Enfim, A Boa Esposa tem defeitos, mas tem ótimas atuações e discussões super importantes.  Se tivesse que apontar problemas, começaria pela cabeleira da Irmã Marie-Thérese, que deveria ser tonsurada, ou pelo fato da escola, que é muito rígida, não obrigar as meninas, em especial Fuchs, a prenderem os cabelos.  Também, estranhei que não houvesse outra turma de meninas, afinal, o curso era de dois anos e o filme foca nas calouras, mas e as veteranas? O final, com uma homenagem aos filmes de Bollywood foi meio abrupta, eu diria.  A cantoria acontece do nada e termina às portas de uma Paris que está pegando fogo em maio de 1968.  A tal feira doméstica era a única forma de colocar as meninas lá.

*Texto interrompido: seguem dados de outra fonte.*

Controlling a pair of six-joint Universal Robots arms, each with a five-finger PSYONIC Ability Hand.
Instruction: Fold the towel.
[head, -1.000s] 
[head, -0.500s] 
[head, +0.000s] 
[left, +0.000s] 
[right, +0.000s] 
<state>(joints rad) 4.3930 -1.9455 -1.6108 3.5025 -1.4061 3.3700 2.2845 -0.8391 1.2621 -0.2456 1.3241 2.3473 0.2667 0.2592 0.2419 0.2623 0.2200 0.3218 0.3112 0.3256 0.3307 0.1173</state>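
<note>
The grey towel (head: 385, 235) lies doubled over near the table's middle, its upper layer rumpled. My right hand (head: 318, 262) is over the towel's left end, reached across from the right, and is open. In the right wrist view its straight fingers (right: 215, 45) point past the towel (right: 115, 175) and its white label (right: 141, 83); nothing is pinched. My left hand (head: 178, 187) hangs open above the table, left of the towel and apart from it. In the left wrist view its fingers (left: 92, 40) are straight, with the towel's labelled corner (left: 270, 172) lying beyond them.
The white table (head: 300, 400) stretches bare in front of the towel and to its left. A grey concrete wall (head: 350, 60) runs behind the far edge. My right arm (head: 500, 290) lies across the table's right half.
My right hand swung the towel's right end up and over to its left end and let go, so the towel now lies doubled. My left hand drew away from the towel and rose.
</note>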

La Bonne Épouse é um filme assumidamente feminista, cheio de sororidade, cheio de sororidade e que homenageia mulheres que fizeram diferença para que todas as outras pudessem ser mais livres e terem maiores possibilidades de escolha.  Ele mostra, também, o ocaso de um modelo de educação apra as mulheres e as mudanças que ocorriam no final dos anos 1960 e que, nem sempre, eram bem recebidas e incorporadas por toda a sociedade.  Além disso, La Bonne Épouse mostra o quão atrasada era a França que, aos olhos de muitos, é um centro difusor de progresso.  Para algumas coisas, sim, para as mulheres tudo foi ganho com muita luta.  

O filme, dirigido por um especialista em retratar mulheres, Martin Provost, permitiu que Juliette Binoche pudesse fazer uma das suas raras incursões pela comédia, ou nem tanto... Enfim, pensei que seria uma comédia rasgada do início ao fim, algo como o filme Branca como a Neve, mas é uma dramédia mesmo.   No final o filme, e isso é interessante, até a Irmã Marie-Thérese é arrastada para a revolução.  Há situações um tanto pesadas, mas que conseguem ser equilibradas com sequências mais leves.  E as discussões são muito boas.  Daria um sete para o filme no geral e recomendo bastante.